* [TASK TO COMPLETE]: For this exercise, copy exactly the lines below from the one with "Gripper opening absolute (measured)" through the one with "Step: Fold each" and leave out the pictures.

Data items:
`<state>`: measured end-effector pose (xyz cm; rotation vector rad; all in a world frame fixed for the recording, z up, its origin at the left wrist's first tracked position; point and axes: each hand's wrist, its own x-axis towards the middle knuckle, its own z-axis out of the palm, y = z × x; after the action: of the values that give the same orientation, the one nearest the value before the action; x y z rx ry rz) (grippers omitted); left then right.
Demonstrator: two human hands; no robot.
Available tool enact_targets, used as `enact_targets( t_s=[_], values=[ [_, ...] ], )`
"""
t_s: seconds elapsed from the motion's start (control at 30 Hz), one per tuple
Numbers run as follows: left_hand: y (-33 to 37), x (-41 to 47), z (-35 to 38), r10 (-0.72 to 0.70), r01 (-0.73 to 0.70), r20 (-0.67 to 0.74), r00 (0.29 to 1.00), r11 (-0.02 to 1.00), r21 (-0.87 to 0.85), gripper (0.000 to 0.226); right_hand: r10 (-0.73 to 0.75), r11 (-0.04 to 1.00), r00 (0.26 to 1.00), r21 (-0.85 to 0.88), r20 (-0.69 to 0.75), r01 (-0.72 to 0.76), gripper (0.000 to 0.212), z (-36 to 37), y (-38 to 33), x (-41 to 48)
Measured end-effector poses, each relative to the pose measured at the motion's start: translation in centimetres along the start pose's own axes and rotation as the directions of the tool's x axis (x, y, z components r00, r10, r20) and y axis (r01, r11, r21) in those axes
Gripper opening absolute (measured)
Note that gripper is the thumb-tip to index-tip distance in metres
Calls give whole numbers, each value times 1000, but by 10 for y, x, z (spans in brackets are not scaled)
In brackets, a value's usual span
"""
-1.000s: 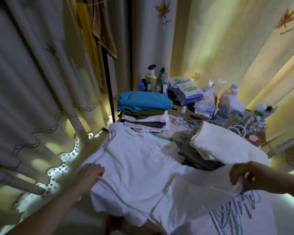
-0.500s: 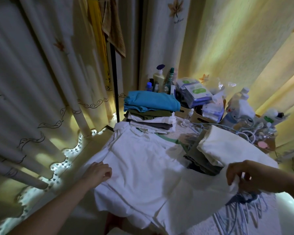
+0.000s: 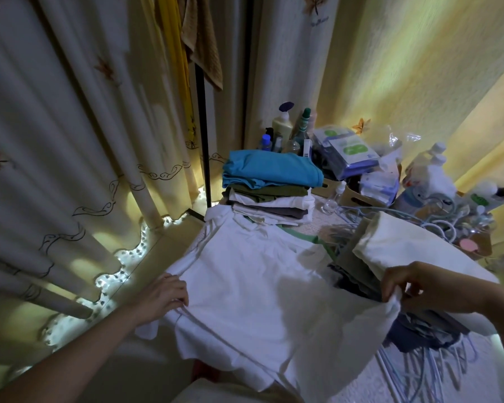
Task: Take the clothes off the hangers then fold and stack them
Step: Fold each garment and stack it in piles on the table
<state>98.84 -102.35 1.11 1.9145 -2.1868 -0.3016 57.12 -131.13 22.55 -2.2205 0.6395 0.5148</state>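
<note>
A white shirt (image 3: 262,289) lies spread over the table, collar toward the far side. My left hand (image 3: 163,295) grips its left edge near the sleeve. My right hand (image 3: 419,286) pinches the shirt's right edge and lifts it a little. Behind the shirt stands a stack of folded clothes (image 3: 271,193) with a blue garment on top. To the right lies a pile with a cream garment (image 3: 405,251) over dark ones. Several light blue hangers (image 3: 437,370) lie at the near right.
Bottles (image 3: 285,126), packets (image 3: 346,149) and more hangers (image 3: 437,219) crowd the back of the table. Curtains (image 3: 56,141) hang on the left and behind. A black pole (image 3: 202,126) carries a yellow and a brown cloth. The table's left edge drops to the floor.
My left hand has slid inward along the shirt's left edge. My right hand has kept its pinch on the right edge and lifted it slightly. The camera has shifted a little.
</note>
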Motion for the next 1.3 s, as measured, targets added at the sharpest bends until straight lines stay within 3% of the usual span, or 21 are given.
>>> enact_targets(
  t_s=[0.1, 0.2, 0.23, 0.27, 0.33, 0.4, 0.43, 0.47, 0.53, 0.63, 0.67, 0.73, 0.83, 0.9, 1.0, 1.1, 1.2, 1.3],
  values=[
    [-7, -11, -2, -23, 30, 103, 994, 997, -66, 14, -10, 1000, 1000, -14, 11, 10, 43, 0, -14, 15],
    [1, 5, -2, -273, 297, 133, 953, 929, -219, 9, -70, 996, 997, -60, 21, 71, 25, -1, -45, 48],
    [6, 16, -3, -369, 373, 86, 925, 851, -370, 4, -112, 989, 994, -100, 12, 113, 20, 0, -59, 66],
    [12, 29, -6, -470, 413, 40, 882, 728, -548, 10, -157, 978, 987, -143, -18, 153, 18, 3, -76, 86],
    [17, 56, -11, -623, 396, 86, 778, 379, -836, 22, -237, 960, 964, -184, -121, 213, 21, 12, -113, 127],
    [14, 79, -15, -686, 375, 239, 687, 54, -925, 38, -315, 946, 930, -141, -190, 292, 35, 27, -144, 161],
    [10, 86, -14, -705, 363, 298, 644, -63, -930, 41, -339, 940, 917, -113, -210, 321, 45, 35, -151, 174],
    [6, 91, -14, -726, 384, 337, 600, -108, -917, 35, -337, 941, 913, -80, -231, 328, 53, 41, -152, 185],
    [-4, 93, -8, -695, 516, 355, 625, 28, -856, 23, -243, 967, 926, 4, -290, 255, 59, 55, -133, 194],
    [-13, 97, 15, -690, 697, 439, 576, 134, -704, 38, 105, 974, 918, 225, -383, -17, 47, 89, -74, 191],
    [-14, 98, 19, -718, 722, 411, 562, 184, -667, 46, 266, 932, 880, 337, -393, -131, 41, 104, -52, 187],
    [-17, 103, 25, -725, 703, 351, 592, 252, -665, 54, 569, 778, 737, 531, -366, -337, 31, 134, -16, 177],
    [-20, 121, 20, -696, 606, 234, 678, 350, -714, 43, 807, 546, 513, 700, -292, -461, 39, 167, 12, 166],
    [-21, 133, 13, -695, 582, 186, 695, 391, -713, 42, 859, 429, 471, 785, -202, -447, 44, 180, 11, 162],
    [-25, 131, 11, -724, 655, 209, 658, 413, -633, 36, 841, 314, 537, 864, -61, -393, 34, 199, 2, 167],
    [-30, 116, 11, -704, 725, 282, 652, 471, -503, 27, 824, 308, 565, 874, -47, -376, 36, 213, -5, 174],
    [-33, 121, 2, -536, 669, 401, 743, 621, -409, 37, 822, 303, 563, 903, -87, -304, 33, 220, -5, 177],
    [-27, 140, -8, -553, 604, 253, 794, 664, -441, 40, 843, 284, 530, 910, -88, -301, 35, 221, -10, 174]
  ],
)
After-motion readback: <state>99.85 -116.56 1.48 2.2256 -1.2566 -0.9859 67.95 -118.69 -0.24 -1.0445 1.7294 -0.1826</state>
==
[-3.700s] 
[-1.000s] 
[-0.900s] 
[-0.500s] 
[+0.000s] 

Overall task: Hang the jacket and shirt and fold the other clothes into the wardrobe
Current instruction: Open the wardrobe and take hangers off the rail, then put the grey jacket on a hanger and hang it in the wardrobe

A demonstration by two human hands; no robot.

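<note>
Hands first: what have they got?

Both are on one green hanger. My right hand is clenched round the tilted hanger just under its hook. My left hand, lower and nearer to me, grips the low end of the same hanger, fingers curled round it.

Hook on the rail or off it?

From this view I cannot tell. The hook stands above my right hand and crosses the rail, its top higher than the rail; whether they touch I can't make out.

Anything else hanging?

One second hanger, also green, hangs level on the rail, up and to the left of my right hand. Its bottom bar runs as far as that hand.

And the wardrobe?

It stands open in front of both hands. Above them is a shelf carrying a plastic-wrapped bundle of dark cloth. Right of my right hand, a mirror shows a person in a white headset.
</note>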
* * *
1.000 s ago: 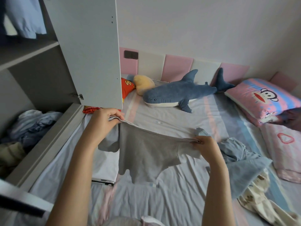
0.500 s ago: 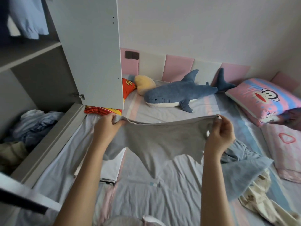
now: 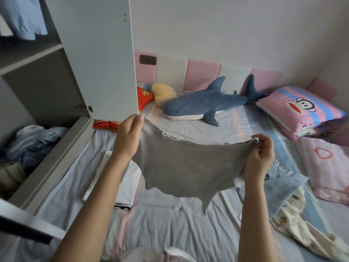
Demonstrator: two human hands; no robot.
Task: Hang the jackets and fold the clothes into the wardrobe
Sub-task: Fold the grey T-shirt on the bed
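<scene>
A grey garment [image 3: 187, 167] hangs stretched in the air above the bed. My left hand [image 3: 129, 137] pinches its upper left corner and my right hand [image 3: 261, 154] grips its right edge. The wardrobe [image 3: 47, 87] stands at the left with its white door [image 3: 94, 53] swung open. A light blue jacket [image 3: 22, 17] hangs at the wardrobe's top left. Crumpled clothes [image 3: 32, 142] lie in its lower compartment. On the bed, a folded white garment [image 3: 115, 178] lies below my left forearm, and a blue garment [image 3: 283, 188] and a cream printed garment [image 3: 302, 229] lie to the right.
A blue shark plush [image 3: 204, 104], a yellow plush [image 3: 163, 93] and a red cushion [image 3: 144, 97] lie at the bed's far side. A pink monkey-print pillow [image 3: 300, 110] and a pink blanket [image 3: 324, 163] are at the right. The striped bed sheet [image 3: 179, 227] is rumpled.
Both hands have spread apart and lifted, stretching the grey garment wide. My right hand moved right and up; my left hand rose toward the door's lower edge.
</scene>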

* [ANSWER TO THIS PROBLEM]:
Gripper opening absolute (measured)
Note that gripper is the thumb-tip to index-tip distance in metres
Calls give whole numbers, each value times 1000, but by 10 for y, x, z (spans in brackets are not scaled)
In brackets, a value's usual span
"""
-1.000s: 
-0.500s: 
+0.000s: 
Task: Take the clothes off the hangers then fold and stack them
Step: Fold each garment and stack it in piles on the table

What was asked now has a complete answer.